**What the exercise asks**
In the entries below, find the line with "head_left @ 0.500" and the line with "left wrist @"; give again those lines and every line between them, exactly.

[Records drawn from a dataset]
****************************************

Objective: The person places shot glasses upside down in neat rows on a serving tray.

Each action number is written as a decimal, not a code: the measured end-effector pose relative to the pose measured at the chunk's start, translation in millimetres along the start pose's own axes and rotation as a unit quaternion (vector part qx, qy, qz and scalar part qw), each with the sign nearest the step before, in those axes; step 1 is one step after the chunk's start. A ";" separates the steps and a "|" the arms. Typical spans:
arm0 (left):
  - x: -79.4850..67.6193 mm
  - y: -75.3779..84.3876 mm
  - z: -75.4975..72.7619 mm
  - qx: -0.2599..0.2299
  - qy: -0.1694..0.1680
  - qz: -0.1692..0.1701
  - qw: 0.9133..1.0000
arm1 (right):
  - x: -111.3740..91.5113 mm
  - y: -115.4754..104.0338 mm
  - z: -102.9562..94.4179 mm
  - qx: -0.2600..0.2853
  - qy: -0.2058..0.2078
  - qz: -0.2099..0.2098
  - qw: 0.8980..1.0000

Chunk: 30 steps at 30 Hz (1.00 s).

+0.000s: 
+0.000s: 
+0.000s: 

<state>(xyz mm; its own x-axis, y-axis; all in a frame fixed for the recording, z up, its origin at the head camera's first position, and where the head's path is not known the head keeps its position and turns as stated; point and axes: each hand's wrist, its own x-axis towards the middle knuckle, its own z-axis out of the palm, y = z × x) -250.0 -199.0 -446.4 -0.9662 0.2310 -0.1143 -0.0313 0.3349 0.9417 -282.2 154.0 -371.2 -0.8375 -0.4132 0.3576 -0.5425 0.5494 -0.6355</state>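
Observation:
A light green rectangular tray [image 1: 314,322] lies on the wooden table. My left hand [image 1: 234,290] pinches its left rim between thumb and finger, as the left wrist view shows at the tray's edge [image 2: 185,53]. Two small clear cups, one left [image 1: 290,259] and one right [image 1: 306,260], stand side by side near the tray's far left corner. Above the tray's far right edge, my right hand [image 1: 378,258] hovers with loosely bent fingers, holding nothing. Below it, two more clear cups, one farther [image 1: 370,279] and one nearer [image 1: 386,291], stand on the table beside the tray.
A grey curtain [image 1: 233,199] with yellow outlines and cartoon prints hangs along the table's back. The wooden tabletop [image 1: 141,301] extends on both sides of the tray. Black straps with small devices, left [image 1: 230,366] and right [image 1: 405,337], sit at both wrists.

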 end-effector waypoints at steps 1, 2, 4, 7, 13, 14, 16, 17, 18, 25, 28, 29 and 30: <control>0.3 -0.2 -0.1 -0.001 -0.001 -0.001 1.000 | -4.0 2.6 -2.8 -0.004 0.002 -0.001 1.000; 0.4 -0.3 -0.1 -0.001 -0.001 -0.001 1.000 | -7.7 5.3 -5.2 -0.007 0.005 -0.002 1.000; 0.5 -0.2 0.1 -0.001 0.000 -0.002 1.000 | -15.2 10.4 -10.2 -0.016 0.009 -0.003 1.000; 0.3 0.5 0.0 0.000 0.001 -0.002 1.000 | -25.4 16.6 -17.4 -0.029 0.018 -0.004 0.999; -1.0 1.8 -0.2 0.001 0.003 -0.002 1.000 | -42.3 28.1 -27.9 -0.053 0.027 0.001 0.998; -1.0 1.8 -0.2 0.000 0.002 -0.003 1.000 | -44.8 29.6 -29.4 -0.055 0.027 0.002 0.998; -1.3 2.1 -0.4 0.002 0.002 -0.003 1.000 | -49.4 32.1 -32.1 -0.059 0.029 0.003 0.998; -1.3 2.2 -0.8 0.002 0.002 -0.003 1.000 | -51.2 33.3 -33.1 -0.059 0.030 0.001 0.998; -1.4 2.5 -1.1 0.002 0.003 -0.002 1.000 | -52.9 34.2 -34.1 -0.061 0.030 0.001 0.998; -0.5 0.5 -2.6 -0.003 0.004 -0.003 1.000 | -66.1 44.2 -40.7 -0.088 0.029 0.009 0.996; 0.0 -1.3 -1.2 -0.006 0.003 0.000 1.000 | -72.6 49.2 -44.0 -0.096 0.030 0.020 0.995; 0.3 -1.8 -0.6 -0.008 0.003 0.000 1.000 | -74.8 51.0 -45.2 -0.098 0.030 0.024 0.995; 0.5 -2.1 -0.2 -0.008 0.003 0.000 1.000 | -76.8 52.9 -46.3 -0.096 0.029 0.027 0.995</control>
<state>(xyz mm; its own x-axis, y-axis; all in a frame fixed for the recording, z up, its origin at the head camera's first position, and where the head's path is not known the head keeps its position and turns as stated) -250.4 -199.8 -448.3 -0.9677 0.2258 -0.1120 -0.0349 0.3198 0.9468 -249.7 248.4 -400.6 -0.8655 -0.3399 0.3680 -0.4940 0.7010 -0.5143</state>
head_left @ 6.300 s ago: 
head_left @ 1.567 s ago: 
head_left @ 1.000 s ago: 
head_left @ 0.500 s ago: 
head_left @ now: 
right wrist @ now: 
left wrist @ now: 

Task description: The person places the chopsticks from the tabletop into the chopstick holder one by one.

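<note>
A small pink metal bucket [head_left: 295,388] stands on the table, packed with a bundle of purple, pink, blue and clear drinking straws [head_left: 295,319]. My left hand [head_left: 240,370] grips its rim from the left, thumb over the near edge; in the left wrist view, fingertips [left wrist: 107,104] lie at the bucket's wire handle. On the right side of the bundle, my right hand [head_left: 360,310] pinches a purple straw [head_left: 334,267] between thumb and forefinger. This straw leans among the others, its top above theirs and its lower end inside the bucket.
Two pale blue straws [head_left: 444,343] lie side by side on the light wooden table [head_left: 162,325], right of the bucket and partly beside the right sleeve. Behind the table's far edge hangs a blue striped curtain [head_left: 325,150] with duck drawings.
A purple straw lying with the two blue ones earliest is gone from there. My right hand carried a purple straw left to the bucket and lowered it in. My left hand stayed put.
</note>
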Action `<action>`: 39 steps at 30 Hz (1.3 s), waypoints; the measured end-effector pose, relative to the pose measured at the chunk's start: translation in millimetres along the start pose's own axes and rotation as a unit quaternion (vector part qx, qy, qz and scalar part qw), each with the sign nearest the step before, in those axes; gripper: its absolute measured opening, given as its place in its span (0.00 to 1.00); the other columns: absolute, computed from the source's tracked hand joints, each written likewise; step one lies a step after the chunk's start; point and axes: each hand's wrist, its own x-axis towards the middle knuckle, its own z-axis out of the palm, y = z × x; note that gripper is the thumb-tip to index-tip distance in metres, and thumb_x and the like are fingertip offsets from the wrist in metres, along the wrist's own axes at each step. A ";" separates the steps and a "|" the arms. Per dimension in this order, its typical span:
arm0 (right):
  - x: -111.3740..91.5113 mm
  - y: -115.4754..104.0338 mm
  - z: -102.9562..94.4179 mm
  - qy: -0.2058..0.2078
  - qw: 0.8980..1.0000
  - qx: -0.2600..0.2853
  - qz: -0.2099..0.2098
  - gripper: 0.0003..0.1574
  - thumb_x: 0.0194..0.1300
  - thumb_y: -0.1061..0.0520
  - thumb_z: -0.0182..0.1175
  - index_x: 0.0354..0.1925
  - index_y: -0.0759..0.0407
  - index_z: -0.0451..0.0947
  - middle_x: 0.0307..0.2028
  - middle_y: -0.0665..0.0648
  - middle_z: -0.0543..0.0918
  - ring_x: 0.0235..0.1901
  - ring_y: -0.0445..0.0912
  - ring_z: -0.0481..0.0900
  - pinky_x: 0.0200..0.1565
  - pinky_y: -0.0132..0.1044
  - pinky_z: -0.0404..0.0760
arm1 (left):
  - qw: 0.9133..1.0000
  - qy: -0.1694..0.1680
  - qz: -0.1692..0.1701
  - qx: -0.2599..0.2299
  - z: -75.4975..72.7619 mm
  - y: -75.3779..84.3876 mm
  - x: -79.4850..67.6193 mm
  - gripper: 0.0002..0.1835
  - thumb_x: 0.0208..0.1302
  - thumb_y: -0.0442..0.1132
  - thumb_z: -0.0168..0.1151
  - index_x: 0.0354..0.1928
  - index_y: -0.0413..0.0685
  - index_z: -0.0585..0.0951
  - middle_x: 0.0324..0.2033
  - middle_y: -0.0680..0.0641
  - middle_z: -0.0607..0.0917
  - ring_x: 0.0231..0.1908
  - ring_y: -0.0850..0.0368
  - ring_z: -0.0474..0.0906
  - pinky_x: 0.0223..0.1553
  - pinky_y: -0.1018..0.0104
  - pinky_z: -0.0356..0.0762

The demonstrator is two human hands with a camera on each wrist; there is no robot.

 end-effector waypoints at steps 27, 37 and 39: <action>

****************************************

**Solution to this problem**
head_left @ 0.500 s ago: 
head_left @ now: 
right wrist @ now: 
left wrist @ now: 

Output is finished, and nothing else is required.